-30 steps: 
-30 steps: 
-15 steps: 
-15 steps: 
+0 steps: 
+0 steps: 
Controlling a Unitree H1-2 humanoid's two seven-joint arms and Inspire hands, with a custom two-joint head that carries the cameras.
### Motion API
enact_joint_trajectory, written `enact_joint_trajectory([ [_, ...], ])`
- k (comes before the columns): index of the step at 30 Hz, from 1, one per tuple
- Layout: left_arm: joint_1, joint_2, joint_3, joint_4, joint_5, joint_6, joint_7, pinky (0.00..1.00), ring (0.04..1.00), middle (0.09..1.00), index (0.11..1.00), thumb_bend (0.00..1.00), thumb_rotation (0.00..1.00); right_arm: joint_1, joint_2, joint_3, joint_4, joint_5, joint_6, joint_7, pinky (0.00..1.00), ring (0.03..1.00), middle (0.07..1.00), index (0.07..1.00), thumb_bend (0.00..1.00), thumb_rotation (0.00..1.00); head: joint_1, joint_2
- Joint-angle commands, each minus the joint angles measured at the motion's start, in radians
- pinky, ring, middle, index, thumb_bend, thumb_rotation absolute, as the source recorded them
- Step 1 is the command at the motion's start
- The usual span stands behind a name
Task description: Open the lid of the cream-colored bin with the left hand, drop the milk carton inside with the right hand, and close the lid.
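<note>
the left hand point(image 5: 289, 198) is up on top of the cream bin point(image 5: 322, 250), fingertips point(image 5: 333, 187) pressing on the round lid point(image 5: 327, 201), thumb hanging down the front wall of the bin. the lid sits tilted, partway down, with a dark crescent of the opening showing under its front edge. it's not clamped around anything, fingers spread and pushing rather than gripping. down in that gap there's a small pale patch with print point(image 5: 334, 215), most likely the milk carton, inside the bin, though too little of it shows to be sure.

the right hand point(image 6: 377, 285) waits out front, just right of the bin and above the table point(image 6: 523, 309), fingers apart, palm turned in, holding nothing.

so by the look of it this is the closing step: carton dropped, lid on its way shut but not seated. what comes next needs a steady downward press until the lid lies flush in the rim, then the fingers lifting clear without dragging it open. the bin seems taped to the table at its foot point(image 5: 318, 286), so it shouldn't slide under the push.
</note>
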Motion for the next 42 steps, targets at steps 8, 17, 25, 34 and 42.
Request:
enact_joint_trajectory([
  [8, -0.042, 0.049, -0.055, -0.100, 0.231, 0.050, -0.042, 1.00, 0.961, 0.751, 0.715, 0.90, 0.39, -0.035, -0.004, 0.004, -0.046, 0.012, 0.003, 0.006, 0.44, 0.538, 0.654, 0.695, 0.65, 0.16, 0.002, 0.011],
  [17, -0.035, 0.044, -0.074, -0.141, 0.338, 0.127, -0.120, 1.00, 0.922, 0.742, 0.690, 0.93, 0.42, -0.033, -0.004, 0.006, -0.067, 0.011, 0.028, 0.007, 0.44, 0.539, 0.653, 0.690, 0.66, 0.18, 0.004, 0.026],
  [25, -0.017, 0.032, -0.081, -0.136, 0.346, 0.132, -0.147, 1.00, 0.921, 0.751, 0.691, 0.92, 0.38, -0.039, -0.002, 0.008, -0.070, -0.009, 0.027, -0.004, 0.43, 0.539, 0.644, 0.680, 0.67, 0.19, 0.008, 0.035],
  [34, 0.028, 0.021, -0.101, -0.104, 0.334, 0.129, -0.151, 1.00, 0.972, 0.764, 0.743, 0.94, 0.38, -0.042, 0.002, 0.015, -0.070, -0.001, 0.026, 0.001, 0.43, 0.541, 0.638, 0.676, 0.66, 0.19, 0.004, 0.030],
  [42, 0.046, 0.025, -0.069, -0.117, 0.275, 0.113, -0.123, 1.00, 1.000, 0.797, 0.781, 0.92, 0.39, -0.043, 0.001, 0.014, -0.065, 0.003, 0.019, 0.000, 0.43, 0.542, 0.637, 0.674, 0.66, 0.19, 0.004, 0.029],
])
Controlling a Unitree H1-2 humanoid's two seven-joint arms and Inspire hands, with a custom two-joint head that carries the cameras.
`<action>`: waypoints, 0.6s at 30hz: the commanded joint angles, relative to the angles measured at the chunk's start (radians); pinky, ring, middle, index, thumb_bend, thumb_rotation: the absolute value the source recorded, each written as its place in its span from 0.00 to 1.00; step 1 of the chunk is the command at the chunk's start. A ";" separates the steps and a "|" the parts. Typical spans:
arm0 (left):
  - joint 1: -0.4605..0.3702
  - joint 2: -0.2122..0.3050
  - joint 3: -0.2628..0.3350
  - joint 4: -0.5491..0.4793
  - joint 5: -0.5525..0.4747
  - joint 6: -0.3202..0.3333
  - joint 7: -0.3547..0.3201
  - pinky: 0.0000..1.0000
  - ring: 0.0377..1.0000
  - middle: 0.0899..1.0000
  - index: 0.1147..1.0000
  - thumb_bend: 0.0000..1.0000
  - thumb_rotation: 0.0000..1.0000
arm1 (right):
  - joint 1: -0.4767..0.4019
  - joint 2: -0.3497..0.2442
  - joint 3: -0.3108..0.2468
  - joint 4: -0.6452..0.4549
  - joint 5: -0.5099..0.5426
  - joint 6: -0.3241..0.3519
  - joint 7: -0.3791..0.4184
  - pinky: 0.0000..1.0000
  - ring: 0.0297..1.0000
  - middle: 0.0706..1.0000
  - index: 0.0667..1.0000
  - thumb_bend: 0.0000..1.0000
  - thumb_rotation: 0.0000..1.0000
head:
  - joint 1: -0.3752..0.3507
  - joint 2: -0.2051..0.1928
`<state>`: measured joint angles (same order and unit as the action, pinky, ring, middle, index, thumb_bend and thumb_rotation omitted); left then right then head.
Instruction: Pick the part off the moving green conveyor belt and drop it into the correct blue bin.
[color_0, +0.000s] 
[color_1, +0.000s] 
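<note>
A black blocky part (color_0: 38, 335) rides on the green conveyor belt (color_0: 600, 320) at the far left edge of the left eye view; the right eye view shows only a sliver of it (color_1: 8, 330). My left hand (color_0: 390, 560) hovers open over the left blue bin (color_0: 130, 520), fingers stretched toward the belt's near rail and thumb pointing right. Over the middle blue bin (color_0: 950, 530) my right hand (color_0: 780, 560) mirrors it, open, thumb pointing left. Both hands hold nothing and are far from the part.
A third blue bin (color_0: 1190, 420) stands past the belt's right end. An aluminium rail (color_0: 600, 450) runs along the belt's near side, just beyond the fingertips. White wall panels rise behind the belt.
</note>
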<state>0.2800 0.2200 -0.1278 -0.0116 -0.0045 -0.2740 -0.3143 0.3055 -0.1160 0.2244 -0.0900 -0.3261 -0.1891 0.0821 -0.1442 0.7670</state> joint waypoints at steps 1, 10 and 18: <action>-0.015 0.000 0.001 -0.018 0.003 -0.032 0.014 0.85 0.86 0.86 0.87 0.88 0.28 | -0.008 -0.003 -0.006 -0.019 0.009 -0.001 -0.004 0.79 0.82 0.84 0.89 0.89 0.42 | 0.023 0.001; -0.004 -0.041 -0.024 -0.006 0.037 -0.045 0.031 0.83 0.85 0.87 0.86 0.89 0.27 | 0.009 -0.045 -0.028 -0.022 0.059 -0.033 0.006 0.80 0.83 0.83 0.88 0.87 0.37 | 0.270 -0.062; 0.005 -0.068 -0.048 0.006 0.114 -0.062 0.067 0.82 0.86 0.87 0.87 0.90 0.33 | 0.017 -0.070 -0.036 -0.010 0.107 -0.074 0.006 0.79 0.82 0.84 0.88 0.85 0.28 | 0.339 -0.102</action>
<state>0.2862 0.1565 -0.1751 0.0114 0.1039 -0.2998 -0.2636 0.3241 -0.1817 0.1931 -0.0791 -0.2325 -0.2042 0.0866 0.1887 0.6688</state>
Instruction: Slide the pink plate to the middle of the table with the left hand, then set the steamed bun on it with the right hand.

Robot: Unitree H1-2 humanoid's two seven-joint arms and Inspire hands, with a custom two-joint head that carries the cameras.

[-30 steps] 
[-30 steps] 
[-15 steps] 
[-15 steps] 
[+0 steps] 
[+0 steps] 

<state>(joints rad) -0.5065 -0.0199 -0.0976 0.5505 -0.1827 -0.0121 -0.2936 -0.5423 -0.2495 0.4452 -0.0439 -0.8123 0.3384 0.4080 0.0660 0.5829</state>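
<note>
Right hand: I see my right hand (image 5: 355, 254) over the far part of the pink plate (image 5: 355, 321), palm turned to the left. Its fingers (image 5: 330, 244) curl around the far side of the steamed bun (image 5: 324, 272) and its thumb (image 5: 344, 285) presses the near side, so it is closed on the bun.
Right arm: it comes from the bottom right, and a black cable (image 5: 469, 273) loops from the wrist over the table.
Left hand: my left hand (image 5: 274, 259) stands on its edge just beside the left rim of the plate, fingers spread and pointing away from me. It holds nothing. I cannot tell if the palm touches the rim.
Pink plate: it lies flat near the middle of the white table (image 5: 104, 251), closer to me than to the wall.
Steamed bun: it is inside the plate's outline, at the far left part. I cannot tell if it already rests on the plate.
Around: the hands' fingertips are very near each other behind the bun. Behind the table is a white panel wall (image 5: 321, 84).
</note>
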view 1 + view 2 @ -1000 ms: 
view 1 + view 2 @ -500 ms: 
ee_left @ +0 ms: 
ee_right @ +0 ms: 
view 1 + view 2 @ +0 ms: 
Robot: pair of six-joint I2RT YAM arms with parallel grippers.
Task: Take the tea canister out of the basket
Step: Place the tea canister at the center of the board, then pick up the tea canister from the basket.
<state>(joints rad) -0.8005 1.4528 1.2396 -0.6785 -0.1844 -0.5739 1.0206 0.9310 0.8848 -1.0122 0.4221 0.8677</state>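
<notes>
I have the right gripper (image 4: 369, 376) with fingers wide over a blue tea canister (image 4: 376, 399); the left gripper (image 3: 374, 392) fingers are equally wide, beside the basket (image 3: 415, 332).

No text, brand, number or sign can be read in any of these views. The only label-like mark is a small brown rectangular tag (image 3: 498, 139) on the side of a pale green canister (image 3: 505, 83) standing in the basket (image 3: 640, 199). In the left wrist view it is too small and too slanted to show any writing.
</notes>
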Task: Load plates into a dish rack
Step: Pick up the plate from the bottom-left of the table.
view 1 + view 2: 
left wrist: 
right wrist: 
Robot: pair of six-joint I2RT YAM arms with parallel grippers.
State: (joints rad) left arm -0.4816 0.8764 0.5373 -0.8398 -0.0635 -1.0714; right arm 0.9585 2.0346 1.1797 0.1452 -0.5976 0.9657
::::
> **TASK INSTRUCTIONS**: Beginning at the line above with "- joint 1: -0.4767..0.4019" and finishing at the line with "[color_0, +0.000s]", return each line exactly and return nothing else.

> **ANSWER TO THIS PROBLEM**:
  - joint 1: -0.4767..0.4019
  - joint 2: -0.3497..0.2442
  - joint 3: -0.3108..0.2468
  - joint 4: -0.6452..0.4549
  - joint 5: -0.5099..0.5426
  - joint 6: -0.3241..0.3519
  - joint 7: -0.3791..0.4184
  - pinky: 0.0000..1.0000
  - ring: 0.0297..1.0000
  - middle: 0.0706..1.0000
  - index: 0.0667..1.0000
  - thumb_bend: 0.0000..1.0000
  - thumb_rotation: 0.0000..1.0000
head:
  - joint 1: -0.3752..0.3507
  - joint 2: -0.2051..0.1928
`<state>`: measured joint angles (same order and unit as the action, pinky, ring, middle, index, thumb_bend and thumb_rotation omitted); left then right then head.
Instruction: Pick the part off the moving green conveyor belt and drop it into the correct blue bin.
[color_0, +0.000s] 

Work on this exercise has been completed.